“疼吗?”
“哪里?”
“变化的地方。”
我眼神躲开:“已经变完了。”
他说:“我问疼不疼。”
这一句很轻。我鼻子忽然发酸,只好低头看他的鞋:“疼过。现在……还好。”
顾珩给我量体温,找退烧药,等我吃完,又去厨房把保温袋里的粥盛出来。
他没有把我当动物检查,也没拿手机拍照,甚至没有追问全身变成什么样,只在看到我握不住勺子时,将碗接过去,一勺勺喂。
第三口时,我实在受不了,抢回勺子:“我自己来。”
肉垫夹不稳塑料勺,粥差点倒回毯子里。他伸手托住碗,没笑。
“明天去登记。”他说,“这种程度藏不住。三十天快到了。”
我盯着碗里的米粒:“登记以后,性别怎么办?”
“你自己填。”
“我以前是男的。”
顾珩沉默了一会儿:“你现在呢?”
我抬起头。他看着我,没有替我回答。
第二天出门,我穿了顾珩带来的长外套,帽子罩住耳朵,尾巴盘在腰间。
他走在我外侧,路人看过来时,他会稍微靠近半步,肩膀挡掉一部分视线。
那不是亲密动作,他甚至没碰我,可每次有人盯着我的胸和腿看,顾珩的身体就会挡过来一点。
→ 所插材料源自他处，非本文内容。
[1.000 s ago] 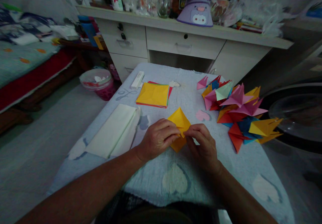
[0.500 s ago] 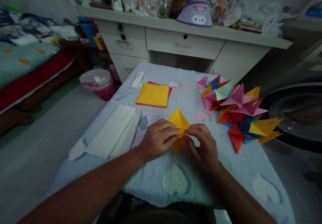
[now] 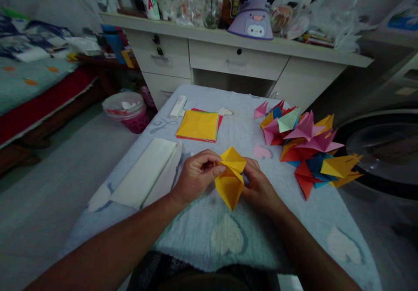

我走在他的影子里,尾巴隔着外套贴住自己的腰,心里那点一直悬着的慌慢慢落下去。
登记中心的鉴定没有多复杂。
医生看过瞳孔、爪掌和口吻,记录花色,又让护士量了身高和体温。
她填到物种一栏时说:“猫科,梵猫,anthro三级。小姑娘,感染源带来了吗?”
我下意识回头找牛奶,它没有跟来。
“是一只流浪猫。”我说,“现在在家。”
“小姑娘”三个字落下来,没有人笑,也没有人纠正。
护士将表格推到我面前,性别一栏有两个方框。
我握着特制的粗笔,肉垫压住笔杆,停在纸上很久。
以前的身份证就在外套口袋里,照片上的男人黑发棕眼,穿灰背心,脸上写着没睡醒;现在玻璃窗上映出一只白毛蓝眼的猫女人,胸口压着外套,尾巴藏在腰后,顾珩站在她旁边。